| The task |
Exactly the lines from the top of the records below through the one containing "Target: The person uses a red" must be set down, with no line added or dropped.

| Exercise inputs |
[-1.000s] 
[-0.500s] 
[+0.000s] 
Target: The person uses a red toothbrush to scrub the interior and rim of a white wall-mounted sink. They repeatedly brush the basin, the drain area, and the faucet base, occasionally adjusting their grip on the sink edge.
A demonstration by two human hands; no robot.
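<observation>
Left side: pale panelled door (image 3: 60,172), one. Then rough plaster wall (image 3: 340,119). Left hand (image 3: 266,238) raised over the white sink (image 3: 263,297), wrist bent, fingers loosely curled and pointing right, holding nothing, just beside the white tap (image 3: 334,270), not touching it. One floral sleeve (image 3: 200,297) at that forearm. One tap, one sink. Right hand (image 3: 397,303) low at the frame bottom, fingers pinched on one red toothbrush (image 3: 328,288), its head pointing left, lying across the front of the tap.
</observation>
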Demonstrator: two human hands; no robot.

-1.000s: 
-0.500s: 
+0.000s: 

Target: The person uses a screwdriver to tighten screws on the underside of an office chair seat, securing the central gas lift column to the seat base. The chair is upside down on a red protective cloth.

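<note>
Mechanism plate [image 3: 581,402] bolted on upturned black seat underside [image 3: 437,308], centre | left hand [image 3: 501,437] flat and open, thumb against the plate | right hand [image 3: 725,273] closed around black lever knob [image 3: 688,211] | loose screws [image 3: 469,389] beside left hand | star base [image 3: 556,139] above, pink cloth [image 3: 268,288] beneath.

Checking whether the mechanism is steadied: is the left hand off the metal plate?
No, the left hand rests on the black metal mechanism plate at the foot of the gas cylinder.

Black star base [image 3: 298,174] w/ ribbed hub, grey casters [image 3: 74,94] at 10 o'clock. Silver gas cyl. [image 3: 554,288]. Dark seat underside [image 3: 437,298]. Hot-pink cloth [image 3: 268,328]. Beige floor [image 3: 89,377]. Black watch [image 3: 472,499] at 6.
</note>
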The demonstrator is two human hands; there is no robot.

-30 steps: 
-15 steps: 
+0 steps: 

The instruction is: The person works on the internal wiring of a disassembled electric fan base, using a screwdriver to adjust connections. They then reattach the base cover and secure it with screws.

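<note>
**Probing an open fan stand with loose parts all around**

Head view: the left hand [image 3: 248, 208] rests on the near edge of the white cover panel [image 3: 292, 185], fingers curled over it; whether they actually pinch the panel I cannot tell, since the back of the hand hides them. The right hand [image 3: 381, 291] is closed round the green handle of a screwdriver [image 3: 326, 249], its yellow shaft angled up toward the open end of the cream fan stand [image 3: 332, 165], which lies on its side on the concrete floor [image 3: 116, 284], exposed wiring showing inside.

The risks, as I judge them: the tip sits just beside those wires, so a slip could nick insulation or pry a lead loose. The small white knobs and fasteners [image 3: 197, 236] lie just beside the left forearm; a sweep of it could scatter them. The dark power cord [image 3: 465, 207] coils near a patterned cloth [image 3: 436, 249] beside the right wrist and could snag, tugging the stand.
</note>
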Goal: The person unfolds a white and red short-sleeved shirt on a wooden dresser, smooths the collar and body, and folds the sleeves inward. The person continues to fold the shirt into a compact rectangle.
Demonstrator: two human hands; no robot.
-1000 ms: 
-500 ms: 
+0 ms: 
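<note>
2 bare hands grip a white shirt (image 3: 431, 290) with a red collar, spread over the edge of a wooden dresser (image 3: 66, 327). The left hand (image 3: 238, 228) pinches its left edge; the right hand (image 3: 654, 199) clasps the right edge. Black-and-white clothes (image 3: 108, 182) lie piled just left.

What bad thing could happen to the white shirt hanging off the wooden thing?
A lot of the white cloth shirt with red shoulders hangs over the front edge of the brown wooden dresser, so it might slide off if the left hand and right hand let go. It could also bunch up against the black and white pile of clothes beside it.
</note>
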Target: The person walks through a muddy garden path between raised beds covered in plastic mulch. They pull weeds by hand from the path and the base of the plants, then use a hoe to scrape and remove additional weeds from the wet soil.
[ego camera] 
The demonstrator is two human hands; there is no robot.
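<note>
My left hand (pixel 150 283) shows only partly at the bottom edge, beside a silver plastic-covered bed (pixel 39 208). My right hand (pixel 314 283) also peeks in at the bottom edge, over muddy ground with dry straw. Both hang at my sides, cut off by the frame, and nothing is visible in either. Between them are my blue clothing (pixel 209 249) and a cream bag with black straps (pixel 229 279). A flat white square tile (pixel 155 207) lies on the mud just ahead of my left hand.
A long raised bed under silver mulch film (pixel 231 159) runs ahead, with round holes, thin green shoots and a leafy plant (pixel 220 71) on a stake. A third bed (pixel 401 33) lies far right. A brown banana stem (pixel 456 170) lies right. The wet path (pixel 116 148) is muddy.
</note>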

| Task output |
[-1.000s] 
[-0.500s] 
[+0.000s] 
Target: The person uses a red toothbrush to scrub the interior and rim of a white wall-mounted sink. They repeatedly brush the basin, the drain area, and the faucet base, occasionally adjusting their grip on the sink edge.

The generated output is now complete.